L’ambivalence des flux est l’expression d’une différentialité dans le phénomème lui-même et non pas seulement entre le phénomène et la perception. Le flux n’est ni une chose, ni un milieu mais un état (il faudra revenir ultérieurement sur la redéfinition de l’état au-delà de l’accidentel).
L’Occident va donc donner une forme à chaque époque des flux, du climamen lucrécien aux saignées thérapeutiques, de la théorie des humeurs aux écoulements christiques,de l’étrange zoologie des animaux machines à la thermodynamique, de l’énergie industrielle aux réseaux télégraphiques, de l’ordinateur aux réseaux numériques, etc. Il serait trop long d’en faire ici le compte, mais à chaque époque nous remarquons que s’agence une certaine structure entre ce qui s’écoule et ce qui interrompt cet écoulement, entre le flux et le barrage (ce que Deleuze et Guattari nommaient le code), et que cet agencement s’articule toujours autour de trois polarités qui peuvent sembler éloignées : le flux comme physique (au sens de physis), le flux comme corps (les écoulements, la conscience, etc.) et le flux comme technique (l’énergie, l’information, le réseau instrumental, etc.). Le flux ne s’oppose pas à toutes les philosophies de l’objet, mais seulement à celles qui conçoivent l’objet comme une unité et une identité (rien n’est plus identique à un objet que ce même objet) car alors le flux serait considéré comme un milieu dans lequel baigne ces unités. Si l’objet est par contre envisagé comme solitude dépendante, c’est-à-dire singularité incomparable ouverte à des agencements avec d’autres objets (transduction d’un objet à un autre qui pourrait même en définir la nature), alors l’objet n’est ni unité ni fragmenté, il est singularité tourbillonnaire et appartient donc au flux. Le flux n’est donc pas une fluide qui baigne les objets et qui leurs arrivent accidentellement, mais est, d’une certaine façon, ces objets mêmes parce qu’en eux il y a la possibilité d’un excès et d’un défaut.
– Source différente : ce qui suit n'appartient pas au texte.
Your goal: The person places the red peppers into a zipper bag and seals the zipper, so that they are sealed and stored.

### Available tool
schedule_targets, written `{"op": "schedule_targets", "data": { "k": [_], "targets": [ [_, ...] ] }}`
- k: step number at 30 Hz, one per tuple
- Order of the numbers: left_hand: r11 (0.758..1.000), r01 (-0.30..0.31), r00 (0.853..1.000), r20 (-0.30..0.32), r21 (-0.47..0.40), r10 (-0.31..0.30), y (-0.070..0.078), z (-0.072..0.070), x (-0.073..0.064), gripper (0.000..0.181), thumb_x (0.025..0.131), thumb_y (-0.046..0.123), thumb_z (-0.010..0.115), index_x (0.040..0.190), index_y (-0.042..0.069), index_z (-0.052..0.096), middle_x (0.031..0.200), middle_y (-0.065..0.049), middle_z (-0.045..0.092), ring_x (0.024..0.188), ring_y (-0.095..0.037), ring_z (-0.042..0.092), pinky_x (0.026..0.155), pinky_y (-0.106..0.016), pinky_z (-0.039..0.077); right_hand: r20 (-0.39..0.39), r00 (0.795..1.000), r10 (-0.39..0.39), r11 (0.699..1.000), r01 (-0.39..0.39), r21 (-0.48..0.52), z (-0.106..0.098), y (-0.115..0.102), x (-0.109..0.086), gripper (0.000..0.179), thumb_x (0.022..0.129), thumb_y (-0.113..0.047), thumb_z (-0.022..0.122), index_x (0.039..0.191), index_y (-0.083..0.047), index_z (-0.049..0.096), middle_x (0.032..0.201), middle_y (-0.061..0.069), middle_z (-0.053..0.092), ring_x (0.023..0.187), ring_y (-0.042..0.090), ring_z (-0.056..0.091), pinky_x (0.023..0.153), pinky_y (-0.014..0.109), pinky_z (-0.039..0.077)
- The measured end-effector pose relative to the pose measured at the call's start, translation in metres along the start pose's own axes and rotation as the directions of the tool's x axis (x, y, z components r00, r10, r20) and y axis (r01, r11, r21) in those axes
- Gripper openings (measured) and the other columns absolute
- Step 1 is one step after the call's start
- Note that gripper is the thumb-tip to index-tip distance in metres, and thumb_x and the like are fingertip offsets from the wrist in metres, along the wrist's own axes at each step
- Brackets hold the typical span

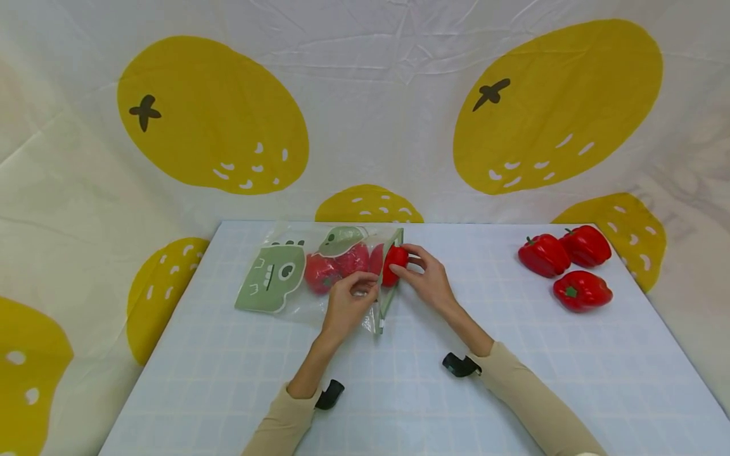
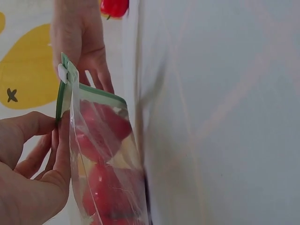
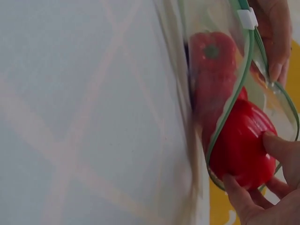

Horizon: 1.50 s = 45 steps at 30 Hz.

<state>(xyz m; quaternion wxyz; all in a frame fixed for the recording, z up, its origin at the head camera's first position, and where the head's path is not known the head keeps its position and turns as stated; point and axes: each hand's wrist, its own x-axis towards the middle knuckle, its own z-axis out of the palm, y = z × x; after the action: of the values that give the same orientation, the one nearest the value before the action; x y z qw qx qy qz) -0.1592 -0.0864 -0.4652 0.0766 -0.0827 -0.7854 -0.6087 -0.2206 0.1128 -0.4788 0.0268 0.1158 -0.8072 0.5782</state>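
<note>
A clear zip bag (image 1: pixel 270 278) with a green cartoon print lies on the table, its mouth facing right. Through the film show several red bell peppers (image 1: pixel 322 273). My left hand (image 1: pixel 346 307) pinches the near side of the bag's green-edged mouth between thumb and fingers. At the opening, my right hand (image 1: pixel 429 282) grips a red bell pepper (image 3: pixel 246 145) with thumb and fingertips. That pepper sits partly inside the mouth, framed by the green zip strip (image 3: pixel 234 93) in the right wrist view. A white slider (image 3: pixel 247 18) is at one end of the strip.
Three more red bell peppers (image 1: pixel 582 291) lie grouped at the table's right back. The table (image 1: pixel 399 405) has a pale blue checked cover. Behind it hangs a white cloth (image 1: pixel 376 126) printed with yellow fruit. Each wrist carries a black camera (image 1: pixel 459 365).
</note>
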Motion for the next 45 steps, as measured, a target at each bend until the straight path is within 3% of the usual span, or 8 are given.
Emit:
{"op": "schedule_targets", "data": {
  "k": [11, 18, 23, 29, 33, 40, 45],
  "targets": [
    [1.000, 0.026, 1.000, 0.005, 0.011, -0.026, 0.001, 0.000, 0.003, 0.024, 0.090, -0.007, 0.072, 0.114, -0.008, 0.070, 0.107, -0.023, 0.073, 0.094, -0.039, 0.069, 0.081, -0.028, 0.061, 0.103, 0.994, 0.019, 1.000, -0.021, 0.017, 0.003, 0.000, 0.004, 0.061, 0.096, -0.020, 0.074, 0.151, -0.008, 0.049, 0.151, 0.015, 0.051, 0.134, 0.038, 0.053, 0.102, 0.051, 0.052],
    [1.000, 0.000, 1.000, 0.000, -0.017, 0.000, -0.001, -0.001, 0.002, 0.022, 0.091, -0.001, 0.075, 0.112, 0.001, 0.074, 0.105, -0.013, 0.075, 0.091, -0.027, 0.070, 0.082, -0.029, 0.061, 0.115, 0.989, 0.093, 0.995, -0.094, 0.009, 0.006, 0.000, 0.007, 0.062, 0.094, -0.025, 0.077, 0.147, -0.008, 0.051, 0.145, 0.016, 0.055, 0.127, 0.037, 0.059, 0.102, 0.047, 0.054],
    [0.999, -0.040, 0.999, 0.009, -0.026, 0.041, -0.001, -0.001, 0.002, 0.020, 0.092, 0.001, 0.074, 0.112, 0.003, 0.075, 0.103, -0.010, 0.075, 0.090, -0.024, 0.070, 0.082, -0.030, 0.061, 0.121, 0.989, 0.082, 0.997, -0.080, -0.023, 0.009, 0.000, 0.008, 0.057, 0.094, -0.024, 0.077, 0.143, -0.006, 0.054, 0.141, 0.017, 0.058, 0.122, 0.036, 0.061, 0.103, 0.045, 0.053],
    [1.000, -0.010, 1.000, 0.009, -0.015, 0.011, 0.002, 0.001, 0.001, 0.023, 0.091, -0.001, 0.074, 0.114, 0.000, 0.073, 0.106, -0.014, 0.074, 0.093, -0.029, 0.070, 0.085, -0.037, 0.061, 0.144, 0.988, 0.061, 0.998, -0.057, -0.029, 0.011, 0.002, 0.010, 0.053, 0.096, -0.020, 0.075, 0.142, -0.003, 0.054, 0.137, 0.019, 0.059, 0.119, 0.036, 0.063, 0.102, 0.045, 0.054],
    [1.000, 0.005, 1.000, 0.014, -0.013, -0.005, 0.010, 0.002, 0.000, 0.023, 0.091, -0.005, 0.072, 0.114, -0.006, 0.071, 0.107, -0.021, 0.072, 0.095, -0.036, 0.069, 0.087, -0.043, 0.061, 0.168, 0.983, 0.075, 0.997, -0.080, 0.019, 0.012, 0.001, 0.011, 0.049, 0.099, -0.019, 0.070, 0.142, -0.002, 0.054, 0.137, 0.021, 0.059, 0.119, 0.038, 0.063, 0.101, 0.045, 0.054],
    [1.000, -0.008, 1.000, 0.018, -0.023, 0.008, 0.039, -0.004, -0.007, 0.021, 0.090, -0.009, 0.070, 0.111, -0.011, 0.070, 0.104, -0.026, 0.071, 0.093, -0.037, 0.068, 0.085, -0.039, 0.061, 0.199, 0.977, 0.082, 0.993, -0.098, 0.069, 0.016, -0.003, 0.016, 0.046, 0.102, -0.014, 0.065, 0.141, 0.006, 0.052, 0.136, 0.027, 0.058, 0.119, 0.041, 0.063, 0.100, 0.042, 0.055],
    [0.999, -0.024, 1.000, 0.017, -0.029, 0.025, 0.041, -0.004, -0.009, 0.021, 0.090, -0.010, 0.069, 0.110, -0.011, 0.070, 0.102, -0.026, 0.071, 0.092, -0.038, 0.068, 0.084, -0.047, 0.061, 0.209, 0.975, 0.077, 0.992, -0.095, 0.079, 0.016, -0.015, 0.016, 0.043, 0.101, -0.011, 0.064, 0.137, 0.011, 0.054, 0.132, 0.031, 0.058, 0.118, 0.044, 0.063, 0.099, 0.045, 0.055]
  ]
}}
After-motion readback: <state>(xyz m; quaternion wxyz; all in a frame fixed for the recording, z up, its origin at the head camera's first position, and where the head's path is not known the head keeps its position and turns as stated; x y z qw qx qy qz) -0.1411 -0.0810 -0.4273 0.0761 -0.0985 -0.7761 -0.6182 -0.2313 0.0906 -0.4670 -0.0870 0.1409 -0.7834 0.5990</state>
Quelque chose émerge de cette succession d’agencements historiques dont nous voyons progressivement émerger la structure. Nous n’en sommes pas au bout, et la silouette continue à se définir, mais quelque chose d’inoui, à nos yeux tout du moins, voit le jour. Une articulation profonde et remettant en cause nos habitudes les plus secrètes entre les mondes physique, corporel et technique qui ne sont pas réductible à quelque chose d’humain. Le flux n’est pas absolu comme flux intégral mais comme infinitude du flux, c’est-à-dire comme différentiel et l’art aura été la tentative pour donner une forme à celle-ci : les drapés, les nuages, les écoulements, les phénomènes lumineux et vaporeux, l’inframince, etc.